Review
The SILK flow diverter in the treatment of intracranial aneurysms

https://doi.org/10.1016/j.jocn.2013.07.006Get rights and content

Abstract

The SILK flow diverter (SFD; Balt Extrusion, Montmorency, France) is a flow diverting stent used in the endovascular treatment of intracranial aneurysms. It works on the principle of redirecting flow away from the aneurysm sac, leading to occlusion over time. We present a systematic review on the clinical outcomes and complications of the SFD. A literature search for English language articles were conducted on PubMed, Medline and EMBASE for articles on the treatment of intracranial aneurysms with the SILK flow diverter.
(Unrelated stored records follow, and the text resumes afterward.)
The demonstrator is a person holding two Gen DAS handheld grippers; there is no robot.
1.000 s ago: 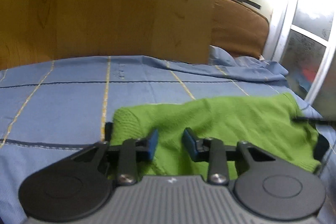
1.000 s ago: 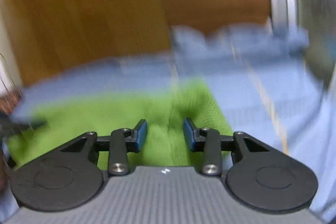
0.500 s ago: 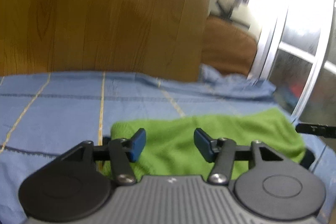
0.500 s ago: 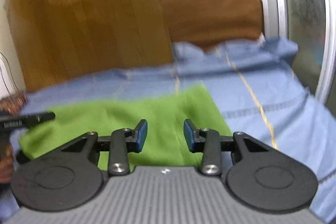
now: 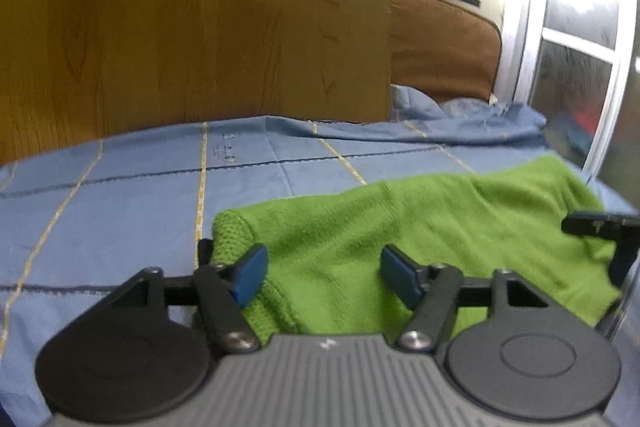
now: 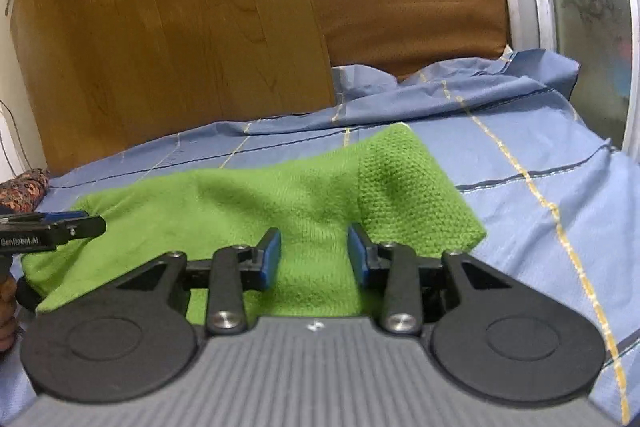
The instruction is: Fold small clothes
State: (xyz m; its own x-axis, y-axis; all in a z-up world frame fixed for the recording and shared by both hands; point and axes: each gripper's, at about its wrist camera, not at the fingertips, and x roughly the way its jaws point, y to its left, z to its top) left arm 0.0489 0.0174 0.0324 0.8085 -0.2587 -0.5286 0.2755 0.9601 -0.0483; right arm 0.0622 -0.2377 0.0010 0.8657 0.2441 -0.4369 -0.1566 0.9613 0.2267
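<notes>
A green knit garment (image 5: 400, 227) lies folded in a long strip on the blue checked bed sheet (image 5: 120, 195). My left gripper (image 5: 322, 267) hovers low over the strip's left end, near its ribbed edge. Its jaws are opening, and the cloth lies under the gap with neither pad pressing on it. My right gripper (image 6: 314, 255) stands over the other end of the garment (image 6: 240, 211), beside the ribbed band. A narrow gap shows between its blue pads and they pinch nothing. Each view catches the other gripper at its edge: the right one (image 5: 600, 227) and the left one (image 6: 48, 231).
A wooden board (image 6: 168, 39) leans at the head of the bed beside a brown cushion (image 6: 408, 11). A white-framed frosted window (image 6: 588, 7) runs along the right. The sheet (image 6: 540, 155) bunches up near the cushion. A dark patterned cloth (image 6: 24, 187) lies at the far left.
The left jaws have spread much wider over the green cloth. The right gripper's gap is unchanged; its view has shifted slightly and its blur has cleared.
</notes>
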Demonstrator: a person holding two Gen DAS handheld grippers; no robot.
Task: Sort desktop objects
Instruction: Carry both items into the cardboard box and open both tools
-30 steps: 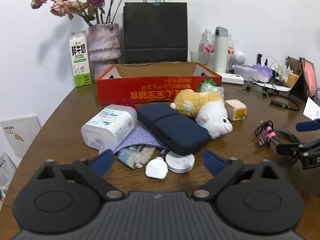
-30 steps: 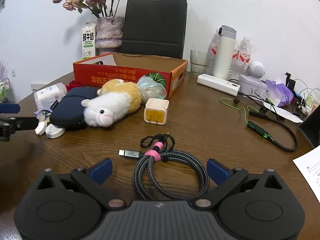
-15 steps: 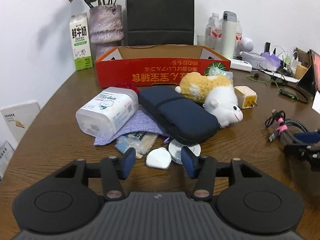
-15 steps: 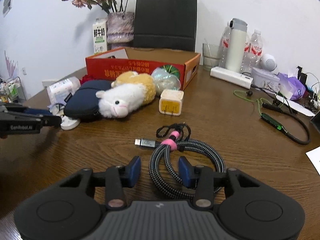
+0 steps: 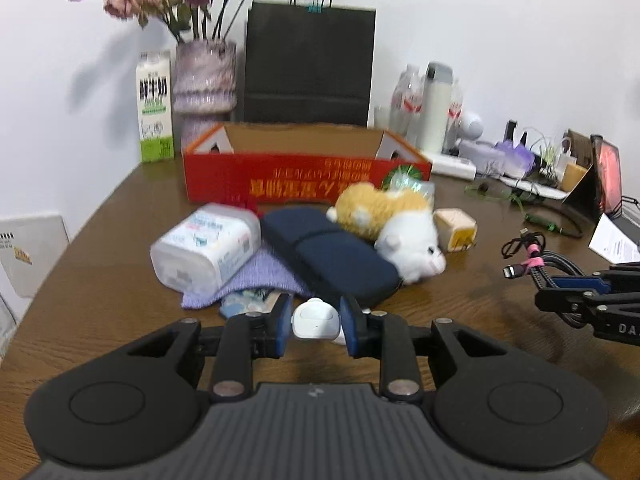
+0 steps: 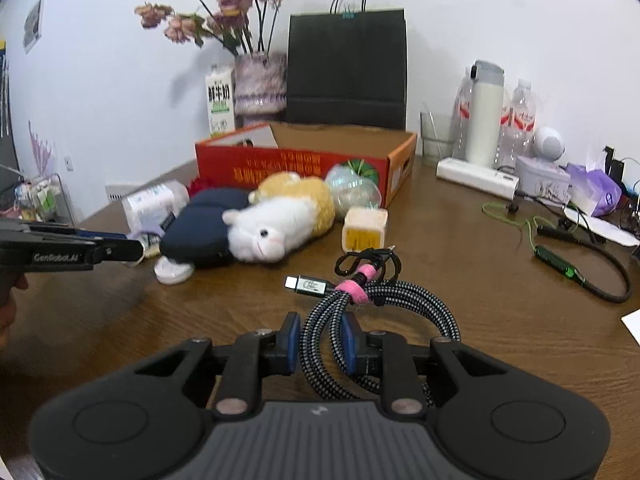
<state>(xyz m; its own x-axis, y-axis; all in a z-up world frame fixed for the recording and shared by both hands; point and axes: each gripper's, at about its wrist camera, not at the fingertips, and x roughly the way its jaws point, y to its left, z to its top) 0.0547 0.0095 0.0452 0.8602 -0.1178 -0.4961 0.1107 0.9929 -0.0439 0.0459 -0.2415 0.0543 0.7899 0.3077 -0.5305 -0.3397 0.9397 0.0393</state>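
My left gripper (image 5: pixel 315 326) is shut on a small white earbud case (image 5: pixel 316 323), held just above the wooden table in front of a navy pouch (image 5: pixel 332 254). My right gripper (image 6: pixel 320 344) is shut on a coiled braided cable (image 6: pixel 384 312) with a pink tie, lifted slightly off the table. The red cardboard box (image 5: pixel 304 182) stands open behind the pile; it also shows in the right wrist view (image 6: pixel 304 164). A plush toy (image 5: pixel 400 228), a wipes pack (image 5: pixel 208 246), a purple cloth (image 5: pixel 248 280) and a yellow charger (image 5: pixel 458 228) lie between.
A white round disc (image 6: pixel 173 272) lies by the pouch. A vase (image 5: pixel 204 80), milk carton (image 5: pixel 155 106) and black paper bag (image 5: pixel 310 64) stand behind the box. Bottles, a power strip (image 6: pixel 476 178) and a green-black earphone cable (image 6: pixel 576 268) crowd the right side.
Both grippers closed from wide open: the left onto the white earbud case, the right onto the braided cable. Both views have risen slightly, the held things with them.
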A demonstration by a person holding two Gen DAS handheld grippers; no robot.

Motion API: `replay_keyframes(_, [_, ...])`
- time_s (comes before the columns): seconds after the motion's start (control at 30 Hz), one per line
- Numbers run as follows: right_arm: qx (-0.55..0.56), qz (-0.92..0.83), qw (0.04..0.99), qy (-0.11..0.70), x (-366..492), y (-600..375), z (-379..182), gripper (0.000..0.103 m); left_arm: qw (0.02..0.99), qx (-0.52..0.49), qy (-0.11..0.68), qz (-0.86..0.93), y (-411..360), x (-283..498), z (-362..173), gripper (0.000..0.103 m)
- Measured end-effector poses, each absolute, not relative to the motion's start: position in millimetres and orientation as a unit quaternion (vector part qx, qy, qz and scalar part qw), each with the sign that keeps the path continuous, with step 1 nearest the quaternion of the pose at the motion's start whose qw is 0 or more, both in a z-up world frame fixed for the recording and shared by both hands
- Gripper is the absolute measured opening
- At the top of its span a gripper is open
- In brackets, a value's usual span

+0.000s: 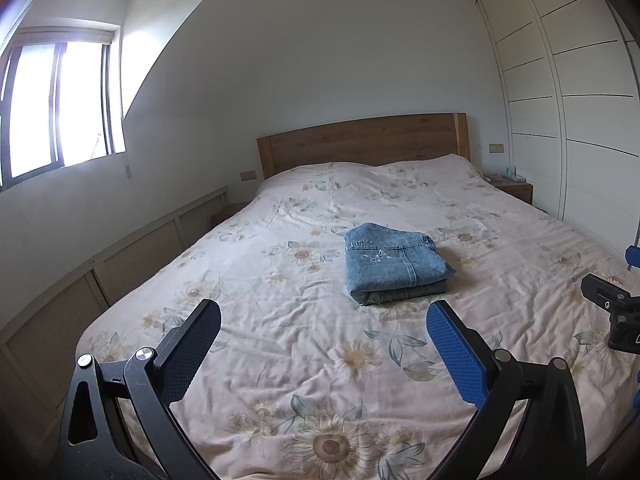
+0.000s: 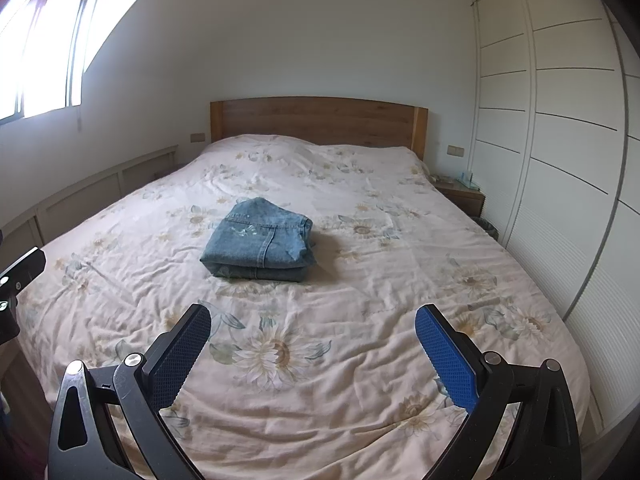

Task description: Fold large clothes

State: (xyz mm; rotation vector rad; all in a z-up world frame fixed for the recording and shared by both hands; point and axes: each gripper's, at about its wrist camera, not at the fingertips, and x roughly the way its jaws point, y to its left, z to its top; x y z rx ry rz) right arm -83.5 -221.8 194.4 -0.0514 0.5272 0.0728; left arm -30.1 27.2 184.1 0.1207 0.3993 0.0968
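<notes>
You are facing a bed point(image 1: 280, 380) that fills most of both views, its cream bedspread printed with sunflowers and creased all over, running away from you to a wooden headboard point(image 1: 360, 140) against a plain white wall. White panelled wardrobe doors point(image 2: 560, 160) line the right side of the room, a bright window point(image 1: 60, 104) sits high on the left above a row of low slatted panels point(image 1: 140, 256), and a small bedside table point(image 2: 460, 196) stands by the headboard with items on it too small to identify. Near the middle of the bed lie the folded jeans point(image 1: 394, 264), a compact, nearly square denim stack with its folded edge toward you, its slightly longer side running across the bed and its looser layered edges on the right. You cannot see how many layers it holds. Your left gripper point(image 1: 324, 356) hovers over the near end of the bed, jaws spread wide with nothing between them. Your right gripper point(image 2: 312, 356) is likewise wide apart and empty, only partly visible at the right edge of the left view.
</notes>
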Motion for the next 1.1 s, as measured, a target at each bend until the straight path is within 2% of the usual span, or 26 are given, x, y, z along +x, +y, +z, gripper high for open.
replay_keyframes(1.1, [-0.030,0.031,0.961,0.272,-80.0,-221.0,177.7,0.102,0.975,0.060,0.212,0.043,29.6,-24.4,172.6,0.102])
The inclusion criteria were n > 10, use of SFD only, data on complications and aneurysm occlusion rate (AOR). Eight studies with 285 patients and 317 intracranial aneurysms were included. The mean age was 52.7 years and nearly 80% were women. In terms of angiographic distribution, 86.8% of aneurysms were located in the anterior circulation and 13.2% in the posterior circulation. As for the aneurysm size, 37.9% were classed as small, 44.4% as large and 17.7% as giant. Ischemic complications and parent artery occlusion each occurred in 10% of patients. Aneurysm rupture rate was 3.5%, while the cumulative mortality was 4.9%. The main outcome measure, 12 month AOR, was 81.8% with complete occlusion in 216 out of 264 aneurysms. Use of flow diverters for the treatment of intracranial aneurysm with complex morphologies has gained in popularity over the last few years. Our review suggests that SFD achieves comparable AOR to its contemporary, the Pipeline Embolization Device (ev3 Endovascular, Plymouth, MN, USA) but has a higher rate of higher rate of ischemic complications, aneurysm rupture and mortality.

Introduction

Endovascular treatment of intracranial aneurysms with complex morphology such as giant, wide-necked or fusiform aneurysms is challenging. Previously, the preferred option was stent assisted coiling, which is associated with a high recanalization rate. Introduction of flow diverter stents has provided a promising alternative option for the repair of such aneurysms [1], [2]. By reducing flow across the aneurysm neck, flow diverters lead to aneurysm thrombosis, and by promoting neo-intimal growth they cause parent vessel reconstruction [3], [4]. In 2007, the SILK flow-diverting stent (SFD; Balt Extrusion, Montmorency, France) became the first such flow diverter entering clinical use for intracranial circulation. The SILK is made of 48 braided Nitinol strands that offer a high-coverage mesh once expanded, and is available in different diameters (2–5 mm) and lengths (15–40 mm) [5]. The SFD kit includes a self-expanding stent and a reinforced catheter (Vasco 21; Balt Extrusion) for its delivery. A distinct advantage of this delivery system in contrast to other stents is that it allows resheathing and repositioning, even when up to 90% of it has been deployed [5].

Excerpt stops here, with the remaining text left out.